• **EXERCISE DESCRIPTION**: Wherever a picture appears in the data below, omit it, and restate everything else word for word.

• **DATA**:
┄┄┄┄┄┄┄┄┄┄
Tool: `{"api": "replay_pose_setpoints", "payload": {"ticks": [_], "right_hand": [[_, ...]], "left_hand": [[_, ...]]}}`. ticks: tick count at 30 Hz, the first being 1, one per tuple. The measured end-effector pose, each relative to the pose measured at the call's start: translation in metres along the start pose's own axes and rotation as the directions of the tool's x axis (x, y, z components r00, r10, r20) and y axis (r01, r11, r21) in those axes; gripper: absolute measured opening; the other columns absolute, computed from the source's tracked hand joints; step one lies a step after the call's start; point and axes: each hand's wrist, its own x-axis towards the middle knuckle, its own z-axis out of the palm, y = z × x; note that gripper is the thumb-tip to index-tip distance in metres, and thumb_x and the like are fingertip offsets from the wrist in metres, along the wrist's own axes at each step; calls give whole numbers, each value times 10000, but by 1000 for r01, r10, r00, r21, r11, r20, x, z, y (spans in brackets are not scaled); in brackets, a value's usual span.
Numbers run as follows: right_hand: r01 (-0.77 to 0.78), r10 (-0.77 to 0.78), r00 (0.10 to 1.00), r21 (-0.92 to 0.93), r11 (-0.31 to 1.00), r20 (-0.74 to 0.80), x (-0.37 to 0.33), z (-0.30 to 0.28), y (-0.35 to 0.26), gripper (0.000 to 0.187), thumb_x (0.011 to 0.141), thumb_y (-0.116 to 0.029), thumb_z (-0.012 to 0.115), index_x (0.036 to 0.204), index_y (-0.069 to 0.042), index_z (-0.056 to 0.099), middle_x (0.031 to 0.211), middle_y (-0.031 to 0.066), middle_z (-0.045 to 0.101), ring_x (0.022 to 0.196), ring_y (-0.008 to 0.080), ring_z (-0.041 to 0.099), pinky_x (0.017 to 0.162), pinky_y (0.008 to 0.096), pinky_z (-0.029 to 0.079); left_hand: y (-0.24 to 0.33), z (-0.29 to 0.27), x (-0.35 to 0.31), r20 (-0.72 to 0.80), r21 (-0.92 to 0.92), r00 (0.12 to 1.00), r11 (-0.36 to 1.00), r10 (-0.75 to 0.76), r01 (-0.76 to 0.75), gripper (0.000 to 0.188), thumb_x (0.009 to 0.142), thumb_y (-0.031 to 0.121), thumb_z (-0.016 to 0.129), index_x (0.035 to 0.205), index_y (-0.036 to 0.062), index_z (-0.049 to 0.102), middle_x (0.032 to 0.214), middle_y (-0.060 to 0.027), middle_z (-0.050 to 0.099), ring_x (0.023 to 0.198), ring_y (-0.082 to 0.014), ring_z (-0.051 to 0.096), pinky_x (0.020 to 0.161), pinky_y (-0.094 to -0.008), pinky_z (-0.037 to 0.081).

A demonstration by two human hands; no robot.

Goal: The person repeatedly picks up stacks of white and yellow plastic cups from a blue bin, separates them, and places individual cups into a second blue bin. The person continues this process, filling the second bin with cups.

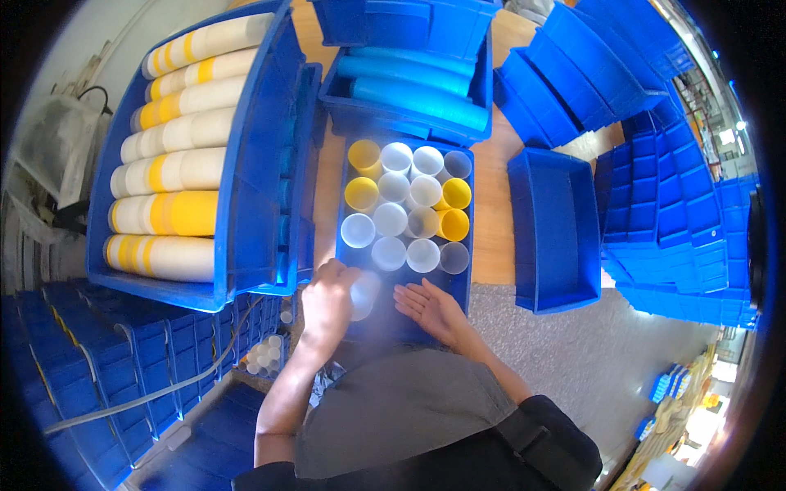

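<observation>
A translucent white plastic cup (pixel 363 296) is in my left hand (pixel 327 304), the fingers closed at its left side. The cup is over the near left part of a blue crate (pixel 393 321). Rows of open-topped cups stand upright in the crate's far part, white ones (pixel 390 219), yellow ones (pixel 453 224) and greyish ones (pixel 454 257). Above the crate's near right part my right hand (pixel 430 309) is open, palm turned inward and fingers stretched out, holding nothing. It is a short way to the right of the held cup.
At left, a large blue crate (pixel 223 221) holds long stacks of white and yellow cups (pixel 168 170). Another crate with blue stacks (pixel 417 100) stands behind. On the right are a blue bin (pixel 558 233) and nested blue bins (pixel 655 204). The wooden table (pixel 493 204) shows between them.
</observation>
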Motion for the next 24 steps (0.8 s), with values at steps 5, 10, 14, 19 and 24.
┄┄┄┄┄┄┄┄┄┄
• **RESULT**:
Tool: `{"api": "replay_pose_setpoints", "payload": {"ticks": [_], "right_hand": [[_, ...]], "left_hand": [[_, ...]]}}`. ticks: tick count at 30 Hz, the first being 1, one per tuple. The measured end-effector pose, each relative to the pose measured at the call's start: translation in metres along the start pose's own axes and rotation as the directions of the tool's x axis (x, y, z components r00, r10, r20) and y axis (r01, r11, r21) in those axes; gripper: absolute measured opening; the other columns absolute, computed from the source's tracked hand joints; step one lies a step after the call's start; point and axes: each hand's wrist, its own x-axis towards the middle knuckle, its own z-axis out of the palm, y = z × x; note that gripper is the thumb-tip to index-tip distance in metres, and thumb_x and the like are fingertip offsets from the wrist in metres, along the wrist's own axes at each step; calls give whole numbers, each value times 10000, but by 1000 for r01, r10, r00, r21, r11, r20, x, z, y (spans in brackets are not scaled); in brackets, a value's usual span.
Numbers run as follows: right_hand: r01 (-0.77 to 0.78), r10 (-0.77 to 0.78), r00 (0.10 to 1.00), r21 (-0.92 to 0.93), r11 (-0.31 to 1.00), r20 (-0.74 to 0.80), x (-0.37 to 0.33), z (-0.30 to 0.28), y (-0.35 to 0.26), gripper (0.000 to 0.187), thumb_x (0.011 to 0.141), thumb_y (-0.116 to 0.029), thumb_z (-0.012 to 0.115), index_x (0.036 to 0.204), index_y (-0.069 to 0.042), index_z (-0.056 to 0.099), middle_x (0.031 to 0.211), middle_y (-0.031 to 0.066), middle_z (-0.045 to 0.101), ring_x (0.022 to 0.196), ring_y (-0.008 to 0.080), ring_z (-0.041 to 0.099), pinky_x (0.017 to 0.162), pinky_y (0.008 to 0.096), pinky_z (-0.029 to 0.079); left_hand: y (-0.24 to 0.33), z (-0.29 to 0.27), x (-0.35 to 0.31), r20 (-0.72 to 0.80), r21 (-0.92 to 0.92), r00 (0.12 to 1.00), r11 (-0.36 to 1.00), r10 (-0.75 to 0.76), r01 (-0.76 to 0.75), gripper (0.000 to 0.188), thumb_x (0.009 to 0.142), thumb_y (-0.031 to 0.121), thumb_z (-0.016 to 0.129), index_x (0.035 to 0.205), index_y (-0.036 to 0.062), index_z (-0.049 to 0.102), middle_x (0.032 to 0.214), middle_y (-0.060 to 0.027), middle_z (-0.050 to 0.099), ring_x (0.023 to 0.198), ring_y (-0.082 to 0.014), ring_z (-0.051 to 0.096), pinky_x (0.020 to 0.161), pinky_y (-0.094 to -0.008), pinky_z (-0.037 to 0.081).

A demonstration by two human hands; no robot.

Goal: The person repeatedly picks up stacks of white and yellow plastic cups from a blue bin, separates them, and places individual cups into a second blue bin. The person continues this process, filling the second bin with cups.


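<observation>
A translucent white plastic cup (pixel 363 296) is in my left hand (pixel 327 304), the fingers closed at its left side. The cup is over the near left part of a blue crate (pixel 393 321). Rows of open-topped cups stand upright in the crate's far part, white ones (pixel 390 219), yellow ones (pixel 453 224) and greyish ones (pixel 454 257). Above the crate's near right part my right hand (pixel 430 309) is open, palm turned inward and fingers stretched out, holding nothing. It is a short way to the right of the held cup.
At left, a large blue crate (pixel 223 221) holds long stacks of white and yellow cups (pixel 168 170). Another crate with blue stacks (pixel 417 100) stands behind. On the right are a blue bin (pixel 558 233) and nested blue bins (pixel 655 204). The wooden table (pixel 493 204) shows between them.
</observation>
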Motion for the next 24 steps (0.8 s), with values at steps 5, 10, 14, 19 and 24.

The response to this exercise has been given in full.